WHAT TO PRODUCE:
Even the shortest line counts, so transcribe all the data exactly.

DATASET EXCERPT:
++++++
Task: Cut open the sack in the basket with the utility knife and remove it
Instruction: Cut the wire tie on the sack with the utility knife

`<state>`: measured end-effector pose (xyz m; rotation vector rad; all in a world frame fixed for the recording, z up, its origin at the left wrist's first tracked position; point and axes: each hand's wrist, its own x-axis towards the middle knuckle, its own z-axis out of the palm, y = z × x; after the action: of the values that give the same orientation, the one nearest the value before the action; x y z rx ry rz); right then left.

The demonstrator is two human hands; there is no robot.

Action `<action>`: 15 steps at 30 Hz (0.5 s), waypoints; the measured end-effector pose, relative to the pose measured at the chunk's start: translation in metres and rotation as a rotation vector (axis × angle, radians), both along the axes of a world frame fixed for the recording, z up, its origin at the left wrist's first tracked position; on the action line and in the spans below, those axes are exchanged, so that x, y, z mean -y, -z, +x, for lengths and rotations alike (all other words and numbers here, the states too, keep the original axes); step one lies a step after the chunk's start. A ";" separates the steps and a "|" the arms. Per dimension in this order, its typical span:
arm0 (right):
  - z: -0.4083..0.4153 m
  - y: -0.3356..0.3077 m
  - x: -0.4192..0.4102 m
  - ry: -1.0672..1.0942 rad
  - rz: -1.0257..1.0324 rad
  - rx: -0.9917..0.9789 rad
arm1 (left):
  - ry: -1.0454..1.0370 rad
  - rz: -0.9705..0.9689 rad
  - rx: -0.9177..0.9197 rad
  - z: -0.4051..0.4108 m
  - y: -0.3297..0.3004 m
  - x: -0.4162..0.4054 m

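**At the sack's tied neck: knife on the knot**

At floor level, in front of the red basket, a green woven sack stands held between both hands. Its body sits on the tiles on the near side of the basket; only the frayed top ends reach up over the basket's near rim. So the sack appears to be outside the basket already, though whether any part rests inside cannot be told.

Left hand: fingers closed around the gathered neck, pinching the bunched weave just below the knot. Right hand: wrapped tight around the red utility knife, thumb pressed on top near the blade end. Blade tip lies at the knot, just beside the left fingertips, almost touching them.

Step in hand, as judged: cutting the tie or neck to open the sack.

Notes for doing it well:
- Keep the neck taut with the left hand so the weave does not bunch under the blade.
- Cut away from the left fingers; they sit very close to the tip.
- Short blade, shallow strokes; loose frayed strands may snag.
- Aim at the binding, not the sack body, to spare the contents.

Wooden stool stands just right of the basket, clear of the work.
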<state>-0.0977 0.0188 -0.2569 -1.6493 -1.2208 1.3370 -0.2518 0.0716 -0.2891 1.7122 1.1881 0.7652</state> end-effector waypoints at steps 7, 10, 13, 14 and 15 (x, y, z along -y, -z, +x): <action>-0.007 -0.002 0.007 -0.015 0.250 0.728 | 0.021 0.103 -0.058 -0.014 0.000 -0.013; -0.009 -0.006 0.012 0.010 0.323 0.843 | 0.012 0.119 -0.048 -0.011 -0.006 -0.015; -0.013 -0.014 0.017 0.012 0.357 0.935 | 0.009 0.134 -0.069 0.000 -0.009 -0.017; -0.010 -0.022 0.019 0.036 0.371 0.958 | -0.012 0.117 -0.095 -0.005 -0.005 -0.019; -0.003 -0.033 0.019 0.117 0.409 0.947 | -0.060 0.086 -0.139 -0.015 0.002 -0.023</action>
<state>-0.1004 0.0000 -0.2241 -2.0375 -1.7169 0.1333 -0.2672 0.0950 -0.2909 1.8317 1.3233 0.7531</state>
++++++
RESPONSE TO THIS EXERCISE:
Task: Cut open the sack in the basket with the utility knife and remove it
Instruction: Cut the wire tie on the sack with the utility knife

`<state>`: measured end-effector pose (xyz m; rotation vector rad; all in a world frame fixed for the recording, z up, its origin at the left wrist's first tracked position; point and axes: each hand's wrist, its own x-axis towards the middle knuckle, its own z-axis out of the palm, y = z × x; after the action: of the values that give the same orientation, the one nearest the value before the action; x y z rx ry rz); right then left.

The demonstrator is two human hands; there is no robot.

Action `<action>`: 15 steps at 30 Hz (0.5 s), waypoints; the measured end-effector pose, relative to the pose measured at the chunk's start: translation in metres and rotation as a rotation vector (axis × angle, radians), both along the axes of a world frame fixed for the recording, z up, its origin at the left wrist's first tracked position; on the action line and in the spans below, those axes are exchanged, so that x, y, z mean -y, -z, +x, for lengths and rotations alike (all other words and numbers here, the states too, keep the original axes); step one lies a step after the chunk's start. A ";" separates the steps and a "|" the arms. Per dimension in this order, its typical span:
arm0 (right):
  - z: -0.4083..0.4153 m
  - y: -0.3356..0.3077 m
  - x: -0.4192..0.4102 m
  - ry: -1.0672..1.0942 rad
  - rz: -1.0257..1.0324 rad
  - rx: -0.9917..0.9789 rad
arm1 (left):
  - ry: -1.0454..1.0370 rad
  - rz: -0.9705..0.9689 rad
  - rx: -0.9177..0.9197 rad
  - z: -0.4051..0.4108 m
  - y: -0.3297..0.3004 m
  - x: -0.4162..0.4054 m

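**At the sack's tied neck: knife on the knot**

At floor level, in front of the red basket, a green woven sack stands held between both hands. Its body sits on the tiles on the near side of the basket; only the frayed top ends reach up over the basket's near rim. So the sack appears to be outside the basket already, though whether any part rests inside cannot be told.

Left hand: fingers closed around the gathered neck, pinching the bunched weave just below the knot. Right hand: wrapped tight around the red utility knife, thumb pressed on top near the blade end. Blade tip lies at the knot, just beside the left fingertips, almost touching them.

Step in hand, as judged: cutting the tie or neck to open the sack.

Notes for doing it well:
- Keep the neck taut with the left hand so the weave does not bunch under the blade.
- Cut away from the left fingers; they sit very close to the tip.
- Short blade, shallow strokes; loose frayed strands may snag.
- Aim at the binding, not the sack body, to spare the contents.

Wooden stool stands just right of the basket, clear of the work.
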<state>-0.0977 0.0188 -0.2569 -1.6493 -1.2208 1.3370 -0.2518 0.0716 -0.2891 1.7122 1.1881 0.7652</state> end-effector waypoints at steps 7, 10, 13, 14 and 15 (x, y, z along -y, -z, +x): <action>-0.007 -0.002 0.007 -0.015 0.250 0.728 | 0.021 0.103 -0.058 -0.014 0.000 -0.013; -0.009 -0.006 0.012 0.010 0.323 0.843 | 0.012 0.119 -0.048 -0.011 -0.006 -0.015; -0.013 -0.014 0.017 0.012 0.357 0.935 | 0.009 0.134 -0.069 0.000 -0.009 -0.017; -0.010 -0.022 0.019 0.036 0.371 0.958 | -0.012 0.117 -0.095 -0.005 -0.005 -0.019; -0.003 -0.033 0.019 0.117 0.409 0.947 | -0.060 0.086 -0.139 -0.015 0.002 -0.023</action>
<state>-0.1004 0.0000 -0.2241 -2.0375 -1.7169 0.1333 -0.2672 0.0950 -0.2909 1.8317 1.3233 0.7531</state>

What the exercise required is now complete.